April 5, 2015
The professor and six fellow students sit around me in a semi-circle. Walking amongst them, I consult the well-worn book in my hands, with its yellow-highlighted passages. Flipping ahead, I see not enough are marked; I will run out. I wish I were more prepared. I begin to read them some passages, though I had meant to have more to offer than reading them excerpts. Feeling nervous now.
“And this passage introduces a sex scene. Oh, you don’t want to hear about that!” I say and keep going. I expect them to object, to prod me into reading it to them, but they let me skip it. They don’t even laugh, as I had hoped. I best wrap this up quickly; I’m running out of material. I don’t even know what my points were.

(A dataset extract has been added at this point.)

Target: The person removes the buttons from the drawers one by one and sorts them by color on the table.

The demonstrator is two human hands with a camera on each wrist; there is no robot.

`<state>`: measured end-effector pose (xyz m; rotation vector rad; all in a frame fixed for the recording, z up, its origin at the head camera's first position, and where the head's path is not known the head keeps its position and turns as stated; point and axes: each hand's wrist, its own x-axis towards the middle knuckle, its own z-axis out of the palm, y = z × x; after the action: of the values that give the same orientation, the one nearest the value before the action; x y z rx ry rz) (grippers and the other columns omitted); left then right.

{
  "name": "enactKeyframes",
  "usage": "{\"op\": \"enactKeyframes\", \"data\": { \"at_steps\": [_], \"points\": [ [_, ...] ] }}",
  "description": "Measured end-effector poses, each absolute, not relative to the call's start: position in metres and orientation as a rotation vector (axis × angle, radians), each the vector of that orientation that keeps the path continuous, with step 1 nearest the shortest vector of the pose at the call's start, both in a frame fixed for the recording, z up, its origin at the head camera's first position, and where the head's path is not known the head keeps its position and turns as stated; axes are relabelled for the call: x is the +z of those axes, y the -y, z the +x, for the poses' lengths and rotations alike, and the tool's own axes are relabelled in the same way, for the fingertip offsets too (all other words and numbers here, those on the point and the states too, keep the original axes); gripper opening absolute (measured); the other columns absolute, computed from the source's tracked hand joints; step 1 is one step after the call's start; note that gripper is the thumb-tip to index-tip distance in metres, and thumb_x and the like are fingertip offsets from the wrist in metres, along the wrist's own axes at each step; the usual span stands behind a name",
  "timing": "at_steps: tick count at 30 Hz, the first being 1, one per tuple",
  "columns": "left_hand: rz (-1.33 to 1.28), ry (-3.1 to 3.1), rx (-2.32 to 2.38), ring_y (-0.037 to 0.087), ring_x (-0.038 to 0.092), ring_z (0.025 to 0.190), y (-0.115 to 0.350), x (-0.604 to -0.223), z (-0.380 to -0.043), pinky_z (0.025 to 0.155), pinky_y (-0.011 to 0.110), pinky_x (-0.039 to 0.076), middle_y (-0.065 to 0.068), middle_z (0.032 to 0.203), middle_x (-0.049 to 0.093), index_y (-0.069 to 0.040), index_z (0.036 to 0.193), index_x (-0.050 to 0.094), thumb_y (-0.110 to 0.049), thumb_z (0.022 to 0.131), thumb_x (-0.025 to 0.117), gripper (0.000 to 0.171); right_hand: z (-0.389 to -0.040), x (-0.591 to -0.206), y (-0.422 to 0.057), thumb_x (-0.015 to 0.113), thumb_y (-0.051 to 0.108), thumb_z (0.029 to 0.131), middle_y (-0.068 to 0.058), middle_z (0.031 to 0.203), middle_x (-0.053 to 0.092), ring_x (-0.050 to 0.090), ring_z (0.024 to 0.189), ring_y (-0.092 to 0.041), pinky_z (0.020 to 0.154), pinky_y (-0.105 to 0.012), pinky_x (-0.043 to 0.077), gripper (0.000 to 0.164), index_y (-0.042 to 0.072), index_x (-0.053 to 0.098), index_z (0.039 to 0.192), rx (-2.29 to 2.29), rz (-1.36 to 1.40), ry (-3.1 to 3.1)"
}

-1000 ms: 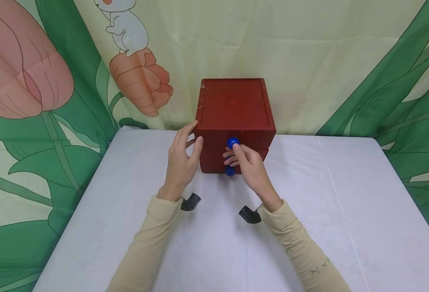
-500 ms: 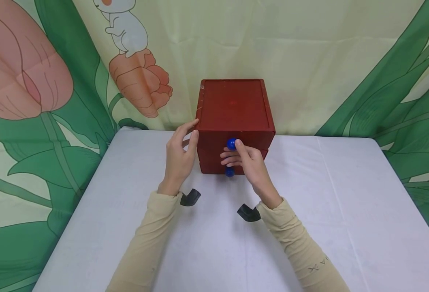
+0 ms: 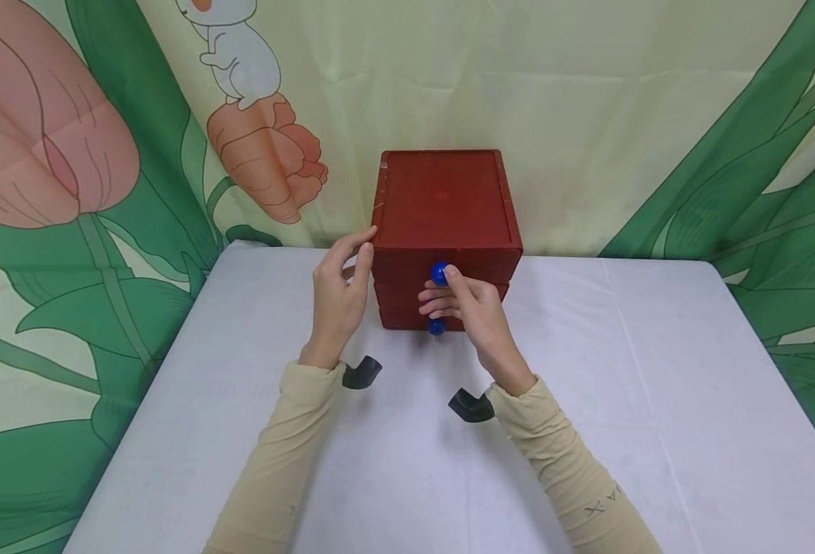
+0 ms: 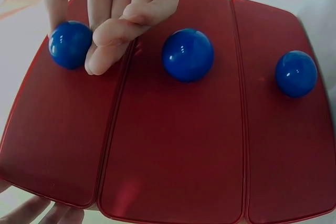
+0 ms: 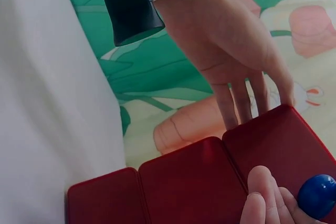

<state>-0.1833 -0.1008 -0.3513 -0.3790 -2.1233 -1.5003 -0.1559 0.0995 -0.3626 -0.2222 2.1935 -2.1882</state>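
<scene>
A dark red drawer box (image 3: 442,196) stands at the far side of the table. Its front carries three blue round knobs, one on each drawer; the left wrist view shows the middle knob (image 4: 188,55) and the bottom knob (image 4: 296,74). My right hand (image 3: 479,315) pinches the top knob (image 4: 71,44) between thumb and index finger, with the other fingers below it. My left hand (image 3: 338,296) lies along the box's left side, fingers extended and touching near the upper front corner. Its thumb points up beside the front. The drawer fronts look flush.
White cloth covers the table (image 3: 656,385). Behind the box hangs a curtain (image 3: 552,115) printed with tulips, leaves, a rabbit and a carrot. A black camera mount sits at each wrist, the left mount (image 3: 362,372) and the right mount (image 3: 472,405).
My left hand has shifted slightly left, its thumb drawing away from the box's front. My right hand has stayed at the top knob, with only small finger movement.
</scene>
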Motion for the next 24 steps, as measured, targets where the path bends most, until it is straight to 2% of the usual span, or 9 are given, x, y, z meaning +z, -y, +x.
{"op": "enactKeyframes", "data": {
  "at_steps": [7, 14, 24],
  "points": [
    [-0.365, 2.140, -1.517, 0.031, 0.062, 0.116, 0.095, -0.327, -0.166, 0.088, 0.051, 0.057, 0.020, 0.128, 0.064, 0.004, 0.128, 0.063, -0.008, 0.102, 0.052, 0.030, -0.154, -0.363, -0.099, 0.048, 0.044, 0.103, -0.019, 0.101, 0.074, 0.074, 0.083, -0.019, 0.085, -0.033, 0.059, 0.053, -0.004, 0.070, 0.111, -2.201, -0.187, -2.180],
    [-0.395, 2.121, -1.507, 0.016, 0.064, 0.114, 0.104, -0.349, -0.184, 0.086, 0.040, 0.059, 0.005, 0.128, 0.067, -0.010, 0.129, 0.066, -0.023, 0.104, 0.053, 0.032, -0.149, -0.364, -0.099, 0.049, 0.047, 0.102, -0.017, 0.097, 0.075, 0.075, 0.084, -0.020, 0.086, -0.037, 0.059, 0.055, -0.003, 0.071, 0.110, -2.183, -0.162, -2.188],
    [-0.422, 2.120, -1.567, 0.014, 0.064, 0.112, 0.110, -0.348, -0.186, 0.086, 0.033, 0.059, 0.003, 0.128, 0.067, -0.012, 0.129, 0.067, -0.025, 0.102, 0.057, 0.032, -0.144, -0.364, -0.100, 0.049, 0.045, 0.103, -0.018, 0.096, 0.075, 0.075, 0.081, -0.020, 0.079, -0.032, 0.060, 0.054, -0.004, 0.070, 0.109, -2.206, -0.191, -2.166]
  ]
}}
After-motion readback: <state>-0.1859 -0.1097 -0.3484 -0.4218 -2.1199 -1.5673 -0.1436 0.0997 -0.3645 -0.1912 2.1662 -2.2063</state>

“I chose Edith Wharton because of my interest in 18th century English literature,” I say. I say “Wharton” three times, hoping to pronounce it correctly. It never comes out right. “Excuse my speech impediment.”
“Nineteenth,” someone corrects me. “Nineteenth century.” Is that even true? I really don’t know anything about her. I hope it is a her. Maybe this is one of the authors whose gender I confuse, and I don’t have that right either. “She liked to write about 19th century manners.” I’m hoping I’m right. Hoping. Was she British? Wasn’t she in New England?

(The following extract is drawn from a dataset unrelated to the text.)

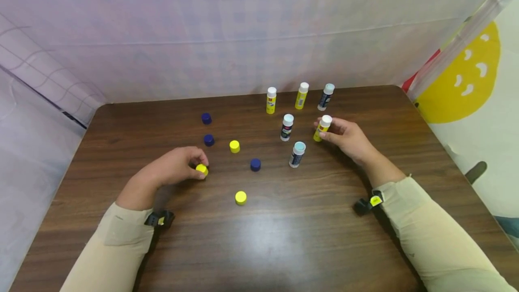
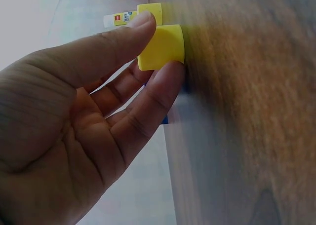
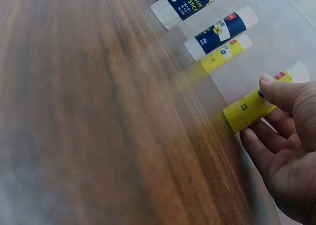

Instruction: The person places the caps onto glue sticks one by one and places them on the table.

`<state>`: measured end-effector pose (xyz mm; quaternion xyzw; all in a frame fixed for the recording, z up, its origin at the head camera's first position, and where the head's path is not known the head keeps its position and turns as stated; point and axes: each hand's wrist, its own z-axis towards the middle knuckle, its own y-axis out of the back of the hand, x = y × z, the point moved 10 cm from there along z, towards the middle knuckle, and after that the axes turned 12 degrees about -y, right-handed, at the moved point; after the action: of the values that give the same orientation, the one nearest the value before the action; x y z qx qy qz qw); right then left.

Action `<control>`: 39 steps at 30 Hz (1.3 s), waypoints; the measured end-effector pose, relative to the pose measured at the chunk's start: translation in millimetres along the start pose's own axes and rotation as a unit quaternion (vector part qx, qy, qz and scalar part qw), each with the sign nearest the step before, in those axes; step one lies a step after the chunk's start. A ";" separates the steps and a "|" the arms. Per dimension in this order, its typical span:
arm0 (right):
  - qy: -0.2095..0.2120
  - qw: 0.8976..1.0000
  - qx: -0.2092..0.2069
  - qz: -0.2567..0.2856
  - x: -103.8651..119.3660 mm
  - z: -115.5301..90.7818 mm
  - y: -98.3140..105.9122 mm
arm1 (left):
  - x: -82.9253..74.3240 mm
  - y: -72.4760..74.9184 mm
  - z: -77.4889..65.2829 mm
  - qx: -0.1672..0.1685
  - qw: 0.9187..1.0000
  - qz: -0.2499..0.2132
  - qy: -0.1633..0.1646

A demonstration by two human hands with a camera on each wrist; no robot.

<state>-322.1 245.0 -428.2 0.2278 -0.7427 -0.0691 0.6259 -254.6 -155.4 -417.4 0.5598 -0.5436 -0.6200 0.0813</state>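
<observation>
Head view: nearest the person came the left sleeve and right sleeve, a small black device strapped at the left cuff and a second black device at the right. Beyond the cuffs, on the dark wood-grain table, sat the nearest yellow cap. Farther off and to its left, the left hand pinched the held yellow cap, thumb and fingertips clamped on its side. Slightly beyond lay the near blue cap, with the near blue glue stick standing to its right. Then came the far yellow cap and, just beside it, the middle blue cap. Right of these stood the middle blue glue stick; farther right, the right hand gripped the held yellow glue stick, thumb and fingers clamped round it. Whether its base touched the wood could not be told. The far blue cap lay beyond the middle one. Farthest on the table, two yellow glue sticks and the far blue glue stick stood uncapped before the pale cloth backdrop.
</observation>
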 end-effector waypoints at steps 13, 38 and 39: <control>0.006 1.000 -0.006 -0.005 4.1 -1.1 1.0 | -5.4 0.6 1.2 -0.006 1.000 0.012 -0.010; 0.022 0.997 -0.031 -0.060 29.4 -9.9 -4.5 | -55.4 17.1 21.0 -0.046 0.994 0.037 -0.088; 0.024 0.997 -0.036 -0.067 32.3 -10.3 -3.7 | -57.6 18.3 22.2 -0.048 0.994 0.036 -0.088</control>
<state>-314.9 229.9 -398.5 0.2556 -0.7074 -0.1319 0.6456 -260.5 -108.8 -373.4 0.4787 -0.5380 -0.6889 0.0826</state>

The students know the word patois, the book’s title, because it was just made into a movie. What does the word mean? I offer its linguistic meaning; will that suffice? I check the front pages of the book. “You may think this is a modern book, but it is from 1871. But I first heard the word patois in 2005, way before the movie.” I’m making some point; what is it?
I read the book’s French subheadings aloud as best I can, not even being able to make out all of the scrawled cursive letters, and knowing my pronunciation is only fair. I make up words I can’t decipher. I assure the students that their own audience won’t know the correct pronunciation either, so they also can just do the best they can.
“How long did you study 18th century British literature? French?”
“Two years studying French.” Now I wish I had studied harder. And read Edith Wharton. A lot.